- TASK
Print each entry below precisely as shown.

-- ENTRIES SUPPLIED follows --

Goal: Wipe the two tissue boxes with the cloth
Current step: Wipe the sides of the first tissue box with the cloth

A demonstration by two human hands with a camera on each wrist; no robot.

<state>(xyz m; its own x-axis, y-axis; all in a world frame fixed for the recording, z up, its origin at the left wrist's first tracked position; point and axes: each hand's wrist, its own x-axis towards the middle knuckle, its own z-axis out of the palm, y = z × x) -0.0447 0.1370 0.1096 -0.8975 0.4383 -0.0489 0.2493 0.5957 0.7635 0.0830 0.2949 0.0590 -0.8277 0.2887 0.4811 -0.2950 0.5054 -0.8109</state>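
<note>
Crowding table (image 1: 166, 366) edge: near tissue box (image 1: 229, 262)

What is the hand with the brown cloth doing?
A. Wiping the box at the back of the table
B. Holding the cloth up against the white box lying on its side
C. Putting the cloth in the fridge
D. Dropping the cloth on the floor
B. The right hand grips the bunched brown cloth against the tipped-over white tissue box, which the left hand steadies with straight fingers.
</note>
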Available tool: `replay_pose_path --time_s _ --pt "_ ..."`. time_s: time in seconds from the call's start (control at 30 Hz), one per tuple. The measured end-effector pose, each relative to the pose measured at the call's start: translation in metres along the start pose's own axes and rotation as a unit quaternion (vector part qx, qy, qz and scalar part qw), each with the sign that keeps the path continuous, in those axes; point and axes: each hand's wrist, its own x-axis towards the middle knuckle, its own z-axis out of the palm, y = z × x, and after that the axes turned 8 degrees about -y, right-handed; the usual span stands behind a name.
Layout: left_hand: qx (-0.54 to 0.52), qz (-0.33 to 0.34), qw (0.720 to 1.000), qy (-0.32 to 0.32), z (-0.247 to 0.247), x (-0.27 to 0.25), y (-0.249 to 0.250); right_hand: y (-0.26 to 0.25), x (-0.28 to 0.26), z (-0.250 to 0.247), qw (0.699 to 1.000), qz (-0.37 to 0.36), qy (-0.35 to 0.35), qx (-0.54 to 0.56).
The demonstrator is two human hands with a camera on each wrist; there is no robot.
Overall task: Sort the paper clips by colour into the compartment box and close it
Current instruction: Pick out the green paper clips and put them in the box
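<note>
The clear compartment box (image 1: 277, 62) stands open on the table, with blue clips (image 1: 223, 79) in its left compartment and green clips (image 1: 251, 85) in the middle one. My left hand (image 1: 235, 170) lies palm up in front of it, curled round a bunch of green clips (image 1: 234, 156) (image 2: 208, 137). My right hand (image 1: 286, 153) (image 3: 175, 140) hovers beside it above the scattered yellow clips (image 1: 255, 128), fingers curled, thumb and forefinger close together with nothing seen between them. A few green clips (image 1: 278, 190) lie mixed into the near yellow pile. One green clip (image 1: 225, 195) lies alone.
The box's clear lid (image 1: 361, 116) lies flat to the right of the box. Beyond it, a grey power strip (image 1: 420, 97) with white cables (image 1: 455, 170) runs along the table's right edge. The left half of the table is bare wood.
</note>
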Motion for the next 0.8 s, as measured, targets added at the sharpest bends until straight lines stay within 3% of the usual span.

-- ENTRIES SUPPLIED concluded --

- ANSWER TO THE EXERCISE
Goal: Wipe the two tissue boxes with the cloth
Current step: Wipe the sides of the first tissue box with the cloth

A demonstration by two human hands with a camera on each wrist; no robot.

<state>(xyz m; its own x-axis, y-axis; all in a world frame fixed for the recording, z up, its origin at the left wrist's first tracked position; point and axes: each hand's wrist, its own x-axis towards the middle knuckle, its own z-axis out of the palm, y = z × x) -0.0447 0.1370 0.1096 -0.8975 0.4383 -0.0489 0.2493 0.5957 0.7635 0.0830 0.2949 0.0590 -0.8277 0.2887 0.4811 -0.2950 0.5054 -0.8109</state>
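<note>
Crowding table (image 1: 166, 366) edge: near tissue box (image 1: 229, 262)

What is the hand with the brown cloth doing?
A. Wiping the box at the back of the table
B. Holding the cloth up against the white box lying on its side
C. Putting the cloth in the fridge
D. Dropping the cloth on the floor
B. The right hand grips the bunched brown cloth against the tipped-over white tissue box, which the left hand steadies with straight fingers.
</note>
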Available tool: `replay_pose_path --time_s _ --pt "_ ..."`. time_s: time in seconds from the call's start (control at 30 Hz), one per tuple. The measured end-effector pose, each relative to the pose measured at the call's start: translation in metres along the start pose's own axes and rotation as a unit quaternion (vector part qx, qy, qz and scalar part qw), each with the sign that keeps the path continuous, in those axes; point and axes: each hand's wrist, its own x-axis towards the middle knuckle, its own z-axis out of the palm, y = z × x, and after that the axes turned 8 degrees about -y, right-handed; the usual span stands behind a name.
Layout: left_hand: qx (-0.54 to 0.52), qz (-0.33 to 0.34), qw (0.720 to 1.000), qy (-0.32 to 0.32), z (-0.247 to 0.247), x (-0.27 to 0.25), y (-0.249 to 0.250); right_hand: y (-0.26 to 0.25), x (-0.28 to 0.26), z (-0.250 to 0.247), qw (0.699 to 1.000), qz (-0.37 to 0.36), qy (-0.35 to 0.35), qx (-0.54 to 0.56).
The demonstrator is two human hands with a camera on each wrist; there is no robot.
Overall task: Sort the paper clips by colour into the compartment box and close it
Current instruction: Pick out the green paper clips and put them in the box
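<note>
The clear compartment box (image 1: 277, 62) stands open on the table, with blue clips (image 1: 223, 79) in its left compartment and green clips (image 1: 251, 85) in the middle one. My left hand (image 1: 235, 170) lies palm up in front of it, curled round a bunch of green clips (image 1: 234, 156) (image 2: 208, 137). My right hand (image 1: 286, 153) (image 3: 175, 140) hovers beside it above the scattered yellow clips (image 1: 255, 128), fingers curled, thumb and forefinger close together with nothing seen between them. A few green clips (image 1: 278, 190) lie mixed into the near yellow pile. One green clip (image 1: 225, 195) lies alone.
The box's clear lid (image 1: 361, 116) lies flat to the right of the box. Beyond it, a grey power strip (image 1: 420, 97) with white cables (image 1: 455, 170) runs along the table's right edge. The left half of the table is bare wood.
</note>
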Motion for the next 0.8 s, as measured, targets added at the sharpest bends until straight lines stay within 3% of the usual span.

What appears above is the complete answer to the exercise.